Я подумал про Макгроу.
Теперь была моя очередь глядеть в окно.
– А можно мне просто не прийти на завтрак?
Миссис Уильямс позвонила моей маме, что повлекло за собой новые переговоры на высшем уровне за обеденным столом.
– Как они могут быть такими бездушными? – возмущалась бабушка. – Что, в школе не знают, во что теперь превратился мир?
Мама подлила молоко себе в кофе и размешала ложечкой.

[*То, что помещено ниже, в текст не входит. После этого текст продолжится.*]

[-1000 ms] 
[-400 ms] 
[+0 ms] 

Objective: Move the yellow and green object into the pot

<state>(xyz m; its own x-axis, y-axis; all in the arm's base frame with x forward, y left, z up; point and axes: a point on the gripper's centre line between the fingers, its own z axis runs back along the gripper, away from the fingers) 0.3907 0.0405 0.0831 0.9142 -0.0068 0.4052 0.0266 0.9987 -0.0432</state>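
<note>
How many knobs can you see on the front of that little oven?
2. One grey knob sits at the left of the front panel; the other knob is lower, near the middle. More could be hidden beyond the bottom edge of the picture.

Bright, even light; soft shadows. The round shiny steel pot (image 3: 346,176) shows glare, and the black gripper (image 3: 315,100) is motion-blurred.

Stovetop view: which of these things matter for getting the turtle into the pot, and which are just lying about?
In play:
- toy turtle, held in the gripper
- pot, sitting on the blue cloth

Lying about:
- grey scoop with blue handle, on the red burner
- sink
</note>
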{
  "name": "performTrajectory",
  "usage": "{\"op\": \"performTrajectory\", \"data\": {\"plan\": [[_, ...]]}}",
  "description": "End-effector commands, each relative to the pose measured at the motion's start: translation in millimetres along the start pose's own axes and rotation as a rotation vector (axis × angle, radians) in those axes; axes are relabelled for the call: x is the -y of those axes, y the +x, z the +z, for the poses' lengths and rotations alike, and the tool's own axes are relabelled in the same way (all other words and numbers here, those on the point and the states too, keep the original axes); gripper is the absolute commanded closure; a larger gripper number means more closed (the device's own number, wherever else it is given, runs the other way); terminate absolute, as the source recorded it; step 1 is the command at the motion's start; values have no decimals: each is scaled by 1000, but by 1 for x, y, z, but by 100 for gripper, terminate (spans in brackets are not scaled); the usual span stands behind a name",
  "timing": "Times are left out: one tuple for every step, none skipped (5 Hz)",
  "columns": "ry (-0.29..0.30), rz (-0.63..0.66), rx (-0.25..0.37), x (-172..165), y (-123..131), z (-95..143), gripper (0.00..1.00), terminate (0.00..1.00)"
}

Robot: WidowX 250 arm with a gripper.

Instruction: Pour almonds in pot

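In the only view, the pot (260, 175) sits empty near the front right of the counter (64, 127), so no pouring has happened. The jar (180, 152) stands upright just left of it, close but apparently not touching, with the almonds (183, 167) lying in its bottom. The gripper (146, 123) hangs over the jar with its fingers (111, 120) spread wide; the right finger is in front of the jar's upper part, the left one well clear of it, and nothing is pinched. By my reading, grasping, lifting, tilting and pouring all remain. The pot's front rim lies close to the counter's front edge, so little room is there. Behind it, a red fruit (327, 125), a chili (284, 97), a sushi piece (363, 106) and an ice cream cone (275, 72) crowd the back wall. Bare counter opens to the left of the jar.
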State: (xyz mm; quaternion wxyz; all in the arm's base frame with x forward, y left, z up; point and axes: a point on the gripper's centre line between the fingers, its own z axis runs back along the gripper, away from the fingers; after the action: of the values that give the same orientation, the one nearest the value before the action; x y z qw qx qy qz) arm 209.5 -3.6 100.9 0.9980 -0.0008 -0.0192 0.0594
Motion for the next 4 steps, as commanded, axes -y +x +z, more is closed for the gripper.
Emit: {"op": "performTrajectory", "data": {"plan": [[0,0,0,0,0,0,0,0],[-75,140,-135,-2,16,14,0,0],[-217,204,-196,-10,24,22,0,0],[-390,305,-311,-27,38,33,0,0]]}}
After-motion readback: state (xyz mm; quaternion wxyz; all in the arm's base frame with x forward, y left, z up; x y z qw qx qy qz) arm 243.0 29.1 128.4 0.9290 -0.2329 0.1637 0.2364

Я пристроился рядом с ней.
– Мне надо было рассказать в школе про отца Джей Ара, – сказала она. – Но мне не хотелось, чтобы с ним обращались… ну, не знаю…
– У меня есть к вам одно предложение, – вступила бабушка. – Только не надо сразу кидаться на меня. Как насчет… деда?
– Только не это! – воскликнул я. – А мы не можем просто наложить на завтрак эмбарго?
Тут дед самолично вошел в гостиную: в запятнанных брюках, байковой рубашке с присохшими хлопьями овсянки и черных ботинках с дырами на пальцах, сквозь которые виднелись носки – тоже дырявые. Как обычно, ширинка у него была расстегнута.
– Где тот пирог, которым ты так похвалялась? – обратился он к бабушке.
– Мы хотели тебя кое о чем спросить, – сказала она в ответ.
– Говори, Глупая Женщина. Говори.
Мама перехватила инициативу.
– Ты не мог бы пойти с Джей Аром к нему в школу на завтрак для отцов? – спросила она. – В эту субботу.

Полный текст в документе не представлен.